5. Il résulte de ce qui précède que les carences fautives dont l’État a fait preuve dans la mise en œuvre de son obligation de relogement à l’égard de Mme D… sont établies.
En ce qui concerne les préjudices :
6. Pour établir l’existence de préjudices ayant résulté des carences fautives de l’État, alors que la commission de médiation a reconnu le caractère urgent et prioritaire de la demande de Mme D… au seul motif qu’elle n’avait pas reçu de proposition de logement dans le délai fixé en application des dispositions de l’article L. 441-1-4 du code de la construction et de l’habitation, Mme D… soutient que cette attente l’a contrainte à vivre dans un logement inadapté à ses besoins et à sa composition familiale, soit un appartement de deux pièces d’une surface totale de 36 m² pour deux adultes, son mari et elle-même, et trois enfants nés respectivement en 2014, 2020 et pour le dernier le 14 mars 2025. Par ailleurs, il résulte de l’instruction et notamment des certificats médicaux des 20 septembre 2023 et 23 mai 2025 que son fils aîné, souffrant de troubles envahissants du développement, associés à des troubles du comportement avec agitation, désorganisation cognitive et opposition, doit bénéficier d’une chambre, seul pour « réduire l’impact de ces troubles » et « l’aider à se développer dans des conditions favorables pour raisons médicales ». Ainsi, la requérante établit que son logement est inadapté à ses besoins. La persistance de cette situation, à compter du 23 janvier 2022, date à laquelle la carence de l’État a revêtu un caractère fautif, et son aggravation à compter de la naissance de son troisième enfant le 14 mars 2025, a causé à Mme D… des troubles de toutes natures dans ses conditions d’existence lui ouvrant droit à réparation.

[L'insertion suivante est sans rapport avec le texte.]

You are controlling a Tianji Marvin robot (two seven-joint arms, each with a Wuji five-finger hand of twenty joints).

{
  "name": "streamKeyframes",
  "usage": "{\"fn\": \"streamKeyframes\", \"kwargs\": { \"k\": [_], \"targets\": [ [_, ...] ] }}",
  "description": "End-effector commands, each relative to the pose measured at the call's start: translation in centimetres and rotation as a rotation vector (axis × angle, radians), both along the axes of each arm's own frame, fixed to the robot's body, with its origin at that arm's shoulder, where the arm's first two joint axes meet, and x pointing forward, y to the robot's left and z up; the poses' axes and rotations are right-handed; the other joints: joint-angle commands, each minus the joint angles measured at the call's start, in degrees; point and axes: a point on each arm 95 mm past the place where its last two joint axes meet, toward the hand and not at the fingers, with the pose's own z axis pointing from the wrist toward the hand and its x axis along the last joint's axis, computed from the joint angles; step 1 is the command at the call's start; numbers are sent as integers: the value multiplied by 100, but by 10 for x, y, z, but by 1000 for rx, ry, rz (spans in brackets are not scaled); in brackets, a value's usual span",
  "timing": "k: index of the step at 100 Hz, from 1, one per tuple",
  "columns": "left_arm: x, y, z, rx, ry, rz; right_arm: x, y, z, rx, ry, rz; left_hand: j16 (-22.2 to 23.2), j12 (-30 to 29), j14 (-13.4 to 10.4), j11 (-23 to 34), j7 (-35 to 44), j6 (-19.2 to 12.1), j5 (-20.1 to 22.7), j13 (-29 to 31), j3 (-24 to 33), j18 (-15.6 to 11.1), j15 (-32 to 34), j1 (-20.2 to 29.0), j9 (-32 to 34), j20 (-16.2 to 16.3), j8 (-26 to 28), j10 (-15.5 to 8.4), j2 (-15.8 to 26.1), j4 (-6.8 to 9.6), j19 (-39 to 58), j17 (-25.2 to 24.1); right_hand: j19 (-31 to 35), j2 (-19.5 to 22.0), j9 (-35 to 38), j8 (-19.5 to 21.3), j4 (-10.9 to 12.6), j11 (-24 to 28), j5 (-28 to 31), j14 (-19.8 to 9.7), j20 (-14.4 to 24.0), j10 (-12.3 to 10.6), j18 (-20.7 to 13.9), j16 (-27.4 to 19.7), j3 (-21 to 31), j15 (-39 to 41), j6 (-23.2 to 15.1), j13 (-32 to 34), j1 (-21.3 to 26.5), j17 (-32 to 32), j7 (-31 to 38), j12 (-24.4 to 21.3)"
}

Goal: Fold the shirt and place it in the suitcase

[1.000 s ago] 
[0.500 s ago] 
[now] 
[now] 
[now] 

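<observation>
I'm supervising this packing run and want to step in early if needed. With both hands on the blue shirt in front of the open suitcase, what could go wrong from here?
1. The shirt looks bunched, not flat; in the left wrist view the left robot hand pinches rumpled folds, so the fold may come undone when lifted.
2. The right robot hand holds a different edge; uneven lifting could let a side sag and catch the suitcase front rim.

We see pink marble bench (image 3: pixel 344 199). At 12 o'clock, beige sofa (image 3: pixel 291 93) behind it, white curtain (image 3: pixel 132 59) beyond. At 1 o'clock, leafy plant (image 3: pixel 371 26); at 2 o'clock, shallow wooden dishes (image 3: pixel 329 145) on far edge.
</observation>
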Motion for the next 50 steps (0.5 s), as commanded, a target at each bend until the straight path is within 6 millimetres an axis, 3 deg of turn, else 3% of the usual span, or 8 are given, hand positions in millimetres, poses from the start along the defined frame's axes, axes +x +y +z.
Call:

7. En revanche, il ne résulte pas de l’instruction que le montant du loyer de la requérante était manifestement inadapté aux ressources de l’intéressée, dès lors qu’il s’élève à 700 euros mensuels charges comprises pour laquelle elle bénéficie de 542 euros d’aide au logement, et que les autres ressources mensuelles de Mme D…, qui a trois enfants à charge, comprennent notamment une allocation pour l’éducation de son enfant handicapé, des allocations familiales sous conditions de ressources, une prime d’activité et le revenu de solidarité active, d’un montant total de 1 294,10 euros.
8. Il résulte de ce qui précède que, dans les circonstances de l’espèce, il sera fait une juste appréciation du préjudice subi par Mme D… en évaluant l’indemnisation due à la somme de 4 100 euros.
9. Il résulte de ce qui précède qu’il y a lieu de condamner l’État à verser à Mme D… la somme de 4 100 euros, tous intérêts confondus au jour du présent jugement
Par ces motifs, le tribunal décide :
Article 1er : L’État est condamné à verser à Mme D… la somme de 4 100 euros, tous intérêts confondus au jour du présent jugement.
Article 2 : Le surplus des conclusions de la requête est rejeté.
Article 3 : Le présent jugement sera notifié à Mme B… A… née D…, à Me Lameth et au ministre de la ville et du logement.
Copie en sera adressée au préfet du Val-d’Oise.
Rendu public par mise à disposition au greffe le 14 octobre 2025.
La magistrate désignée,
Signé
Z. Saïh
La greffière,
Signé
E. Prigent
La République mande et ordonne au ministre de la ville et du logement en ce qui le concerne et à tous commissaires de justice à ce requis en ce qui concerne les voies de droit commun contre les parties privées, de pourvoir à l’exécution de la présente décision.